Unreal policies
It's interesting how many of the same arguments used by the Apple Defence Force (costs for providing SDKs, tools, infrastructure, etc.) also apply to Epic's Unreal Engine and related software. Epic's model there is that anyone can freely use it at zero charge and no strings attached, until one's game or software developed using Unreal Engine generates a certain amount of revenue (recently upped to about $1M, I believe).
This way independent, small-time developers can do whatever with zero risk or costs, and by the time Epic comes around with the first invoice if one's game turns out to be a sleeper hit, one would presumably be raking in enough dough that the whopping 5% royalties Epic asks at that point would barely register.

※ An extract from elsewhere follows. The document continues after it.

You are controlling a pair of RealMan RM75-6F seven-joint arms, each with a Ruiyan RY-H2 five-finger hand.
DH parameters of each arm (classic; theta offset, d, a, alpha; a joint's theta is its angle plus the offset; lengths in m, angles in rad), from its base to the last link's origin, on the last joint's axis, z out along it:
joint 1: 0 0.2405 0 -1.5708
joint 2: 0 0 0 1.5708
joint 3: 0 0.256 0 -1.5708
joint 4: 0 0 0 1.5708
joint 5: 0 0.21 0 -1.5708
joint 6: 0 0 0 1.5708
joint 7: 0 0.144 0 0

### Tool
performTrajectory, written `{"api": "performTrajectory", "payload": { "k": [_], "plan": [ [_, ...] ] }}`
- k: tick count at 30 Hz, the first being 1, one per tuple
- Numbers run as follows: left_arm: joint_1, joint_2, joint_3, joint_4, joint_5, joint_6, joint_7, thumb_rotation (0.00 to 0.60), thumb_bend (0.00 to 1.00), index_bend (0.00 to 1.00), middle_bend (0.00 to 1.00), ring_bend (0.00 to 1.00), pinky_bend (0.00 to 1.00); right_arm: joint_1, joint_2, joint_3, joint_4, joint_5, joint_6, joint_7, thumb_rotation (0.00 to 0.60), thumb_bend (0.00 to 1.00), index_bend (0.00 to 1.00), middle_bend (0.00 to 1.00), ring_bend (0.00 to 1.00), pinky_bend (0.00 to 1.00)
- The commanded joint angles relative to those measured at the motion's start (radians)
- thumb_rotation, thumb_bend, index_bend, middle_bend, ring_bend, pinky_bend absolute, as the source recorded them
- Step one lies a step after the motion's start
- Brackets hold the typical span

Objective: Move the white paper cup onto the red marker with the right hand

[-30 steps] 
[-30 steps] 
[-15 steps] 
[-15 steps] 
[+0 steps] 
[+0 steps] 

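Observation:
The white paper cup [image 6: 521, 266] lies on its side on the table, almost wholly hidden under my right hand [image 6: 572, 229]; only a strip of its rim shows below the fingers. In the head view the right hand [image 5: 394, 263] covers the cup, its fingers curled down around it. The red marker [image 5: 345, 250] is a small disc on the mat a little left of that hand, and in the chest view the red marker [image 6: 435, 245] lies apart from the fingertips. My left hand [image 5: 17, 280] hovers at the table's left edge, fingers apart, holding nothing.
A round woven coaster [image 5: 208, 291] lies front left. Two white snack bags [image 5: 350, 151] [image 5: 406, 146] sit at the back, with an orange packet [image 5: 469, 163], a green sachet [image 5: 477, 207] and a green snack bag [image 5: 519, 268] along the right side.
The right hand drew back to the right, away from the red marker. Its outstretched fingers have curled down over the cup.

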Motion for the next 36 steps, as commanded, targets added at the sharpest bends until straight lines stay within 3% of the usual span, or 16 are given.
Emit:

In that regard, Apple's 30% fee for even the smallest developer seems somewhat greedy, especially when one realises that it's not a flat 30% fee, but it are often the bigger parties on the App Store (like Amazon) who are paying significantly less.
Essentially it appears that in the case of Epic, it are the big players who are funding the party for the smaller players, whereas Apple seems to be more into flogging the smaller developers for cash, to entice bigger players to please not avoid publishing for iOS. Which feels rather... shady.
Personally, I see smartphones as more or less closed & locked-down platforms (even Android), and the Google & Apple stores as pointless treadmills if one's goal is to make money, but that still doesn't give either Google or Apple to act like greedy leeches.